▸ TRY IT
Filter on the word "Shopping": copy each matching line from the listing below.

▸ DATA FOR THE TASK
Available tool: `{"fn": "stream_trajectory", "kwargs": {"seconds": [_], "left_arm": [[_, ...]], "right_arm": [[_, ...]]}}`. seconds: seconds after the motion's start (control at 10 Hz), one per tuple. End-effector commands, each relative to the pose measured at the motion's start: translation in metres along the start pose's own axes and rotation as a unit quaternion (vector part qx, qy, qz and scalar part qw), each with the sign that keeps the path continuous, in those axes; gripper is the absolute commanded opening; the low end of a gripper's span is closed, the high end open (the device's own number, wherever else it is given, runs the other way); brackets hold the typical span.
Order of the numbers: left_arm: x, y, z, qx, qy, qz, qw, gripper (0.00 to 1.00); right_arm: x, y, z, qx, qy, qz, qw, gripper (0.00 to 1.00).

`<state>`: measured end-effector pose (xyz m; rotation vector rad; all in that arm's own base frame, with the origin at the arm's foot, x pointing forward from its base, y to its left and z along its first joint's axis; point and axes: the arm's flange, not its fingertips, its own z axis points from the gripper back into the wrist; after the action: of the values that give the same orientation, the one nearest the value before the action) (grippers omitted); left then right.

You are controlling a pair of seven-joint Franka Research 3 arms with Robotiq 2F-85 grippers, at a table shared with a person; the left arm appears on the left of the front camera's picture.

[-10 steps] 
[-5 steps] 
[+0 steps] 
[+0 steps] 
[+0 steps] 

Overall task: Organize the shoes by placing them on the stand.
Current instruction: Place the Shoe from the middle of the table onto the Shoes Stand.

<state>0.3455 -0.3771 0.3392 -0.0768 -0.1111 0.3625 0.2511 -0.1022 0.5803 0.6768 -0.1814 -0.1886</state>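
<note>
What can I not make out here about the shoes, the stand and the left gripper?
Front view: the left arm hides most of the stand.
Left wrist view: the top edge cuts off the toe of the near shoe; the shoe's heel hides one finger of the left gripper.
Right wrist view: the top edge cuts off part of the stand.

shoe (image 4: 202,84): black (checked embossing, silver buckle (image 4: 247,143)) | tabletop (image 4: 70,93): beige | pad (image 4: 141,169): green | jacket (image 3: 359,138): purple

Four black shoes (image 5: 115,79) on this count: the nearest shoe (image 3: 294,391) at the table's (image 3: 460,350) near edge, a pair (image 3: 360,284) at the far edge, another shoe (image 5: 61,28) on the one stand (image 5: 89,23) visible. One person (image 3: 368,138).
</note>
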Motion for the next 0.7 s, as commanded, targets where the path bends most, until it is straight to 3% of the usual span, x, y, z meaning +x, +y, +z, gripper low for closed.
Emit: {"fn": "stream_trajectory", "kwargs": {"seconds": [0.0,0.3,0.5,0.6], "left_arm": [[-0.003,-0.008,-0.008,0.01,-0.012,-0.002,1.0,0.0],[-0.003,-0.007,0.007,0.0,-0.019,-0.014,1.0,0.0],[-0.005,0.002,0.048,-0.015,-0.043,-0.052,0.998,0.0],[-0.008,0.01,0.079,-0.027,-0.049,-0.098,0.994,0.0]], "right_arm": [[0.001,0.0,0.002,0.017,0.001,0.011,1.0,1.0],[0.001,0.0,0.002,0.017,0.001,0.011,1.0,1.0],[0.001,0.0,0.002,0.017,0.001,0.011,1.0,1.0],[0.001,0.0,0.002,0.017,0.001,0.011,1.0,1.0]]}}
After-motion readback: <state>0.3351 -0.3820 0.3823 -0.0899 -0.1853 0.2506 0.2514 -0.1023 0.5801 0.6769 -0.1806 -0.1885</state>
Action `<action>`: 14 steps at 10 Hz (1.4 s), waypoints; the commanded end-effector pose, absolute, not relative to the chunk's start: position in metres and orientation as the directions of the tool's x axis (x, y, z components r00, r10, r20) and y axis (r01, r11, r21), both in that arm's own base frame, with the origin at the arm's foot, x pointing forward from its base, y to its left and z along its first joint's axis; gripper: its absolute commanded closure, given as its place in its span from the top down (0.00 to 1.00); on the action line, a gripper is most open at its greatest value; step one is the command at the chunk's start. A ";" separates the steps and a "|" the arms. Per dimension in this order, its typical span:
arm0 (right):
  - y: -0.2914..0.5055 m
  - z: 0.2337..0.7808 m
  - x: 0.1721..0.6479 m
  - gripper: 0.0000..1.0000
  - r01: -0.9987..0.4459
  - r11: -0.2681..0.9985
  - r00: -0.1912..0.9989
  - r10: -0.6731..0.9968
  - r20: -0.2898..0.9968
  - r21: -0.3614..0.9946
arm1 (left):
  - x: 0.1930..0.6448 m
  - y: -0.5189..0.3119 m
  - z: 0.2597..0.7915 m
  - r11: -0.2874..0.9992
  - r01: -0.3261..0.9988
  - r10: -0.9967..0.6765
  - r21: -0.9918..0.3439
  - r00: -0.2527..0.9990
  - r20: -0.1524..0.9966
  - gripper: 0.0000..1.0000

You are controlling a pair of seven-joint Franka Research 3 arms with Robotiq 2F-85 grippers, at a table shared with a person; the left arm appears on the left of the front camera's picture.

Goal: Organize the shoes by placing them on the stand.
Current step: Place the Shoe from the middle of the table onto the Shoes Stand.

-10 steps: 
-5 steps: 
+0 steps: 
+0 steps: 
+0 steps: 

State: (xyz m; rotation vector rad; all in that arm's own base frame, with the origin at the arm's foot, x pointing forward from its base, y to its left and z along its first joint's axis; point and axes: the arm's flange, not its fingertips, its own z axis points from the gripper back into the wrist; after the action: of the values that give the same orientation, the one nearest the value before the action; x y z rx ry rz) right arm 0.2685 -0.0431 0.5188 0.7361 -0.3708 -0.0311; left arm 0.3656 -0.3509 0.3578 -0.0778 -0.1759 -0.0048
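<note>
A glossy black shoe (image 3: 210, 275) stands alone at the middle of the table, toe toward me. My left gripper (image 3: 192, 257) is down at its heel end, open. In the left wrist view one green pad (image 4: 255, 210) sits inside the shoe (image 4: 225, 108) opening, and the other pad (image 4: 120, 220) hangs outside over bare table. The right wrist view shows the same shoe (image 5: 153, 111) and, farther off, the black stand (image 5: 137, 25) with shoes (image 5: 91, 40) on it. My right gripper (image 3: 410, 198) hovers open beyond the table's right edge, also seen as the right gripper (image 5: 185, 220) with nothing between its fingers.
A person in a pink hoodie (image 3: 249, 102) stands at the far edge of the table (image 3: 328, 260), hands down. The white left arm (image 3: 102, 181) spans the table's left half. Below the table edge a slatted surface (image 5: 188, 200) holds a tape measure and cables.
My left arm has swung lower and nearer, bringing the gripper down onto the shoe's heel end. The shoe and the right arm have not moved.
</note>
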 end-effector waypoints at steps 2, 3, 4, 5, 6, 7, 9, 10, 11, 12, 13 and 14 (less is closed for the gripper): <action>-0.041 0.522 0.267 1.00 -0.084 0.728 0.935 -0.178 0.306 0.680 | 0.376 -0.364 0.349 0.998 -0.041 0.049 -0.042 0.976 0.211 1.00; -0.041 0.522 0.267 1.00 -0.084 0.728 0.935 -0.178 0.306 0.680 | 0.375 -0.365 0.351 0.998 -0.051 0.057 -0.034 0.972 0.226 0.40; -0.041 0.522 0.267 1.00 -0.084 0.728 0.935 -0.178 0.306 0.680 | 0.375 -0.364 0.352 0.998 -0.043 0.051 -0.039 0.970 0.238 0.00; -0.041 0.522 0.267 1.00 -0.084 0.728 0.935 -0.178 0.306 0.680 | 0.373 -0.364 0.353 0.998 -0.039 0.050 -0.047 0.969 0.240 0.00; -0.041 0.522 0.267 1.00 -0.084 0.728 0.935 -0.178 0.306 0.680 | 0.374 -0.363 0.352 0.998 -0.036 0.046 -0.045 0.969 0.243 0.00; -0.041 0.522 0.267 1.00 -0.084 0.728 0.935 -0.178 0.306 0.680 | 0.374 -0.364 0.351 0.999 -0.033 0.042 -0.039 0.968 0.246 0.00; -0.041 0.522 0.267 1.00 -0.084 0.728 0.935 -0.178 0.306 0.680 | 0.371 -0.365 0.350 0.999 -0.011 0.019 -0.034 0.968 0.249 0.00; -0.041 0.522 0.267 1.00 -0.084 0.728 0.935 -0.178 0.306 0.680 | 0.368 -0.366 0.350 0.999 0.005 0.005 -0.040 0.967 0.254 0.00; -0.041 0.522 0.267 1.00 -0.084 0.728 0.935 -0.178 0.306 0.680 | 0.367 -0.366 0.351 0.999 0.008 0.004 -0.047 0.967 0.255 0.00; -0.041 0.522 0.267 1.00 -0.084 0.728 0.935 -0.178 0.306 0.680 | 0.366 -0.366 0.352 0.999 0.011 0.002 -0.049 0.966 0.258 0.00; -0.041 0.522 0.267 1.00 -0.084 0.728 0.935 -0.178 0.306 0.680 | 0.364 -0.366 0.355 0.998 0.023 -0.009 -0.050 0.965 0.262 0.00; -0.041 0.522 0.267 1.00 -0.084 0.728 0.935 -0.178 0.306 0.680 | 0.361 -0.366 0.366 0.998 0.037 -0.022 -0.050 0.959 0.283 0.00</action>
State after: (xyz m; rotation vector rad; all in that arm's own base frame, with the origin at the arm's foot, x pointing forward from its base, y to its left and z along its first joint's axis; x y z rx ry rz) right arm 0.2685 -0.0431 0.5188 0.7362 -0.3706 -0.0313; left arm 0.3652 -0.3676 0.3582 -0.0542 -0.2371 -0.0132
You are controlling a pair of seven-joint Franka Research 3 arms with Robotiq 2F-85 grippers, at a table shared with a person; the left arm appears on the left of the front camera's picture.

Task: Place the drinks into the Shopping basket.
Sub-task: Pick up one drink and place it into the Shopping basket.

▸ REPLY
Task: Place the drinks into the Shopping basket.
Sub-task: Pick up one drink and place it into the Shopping basket.

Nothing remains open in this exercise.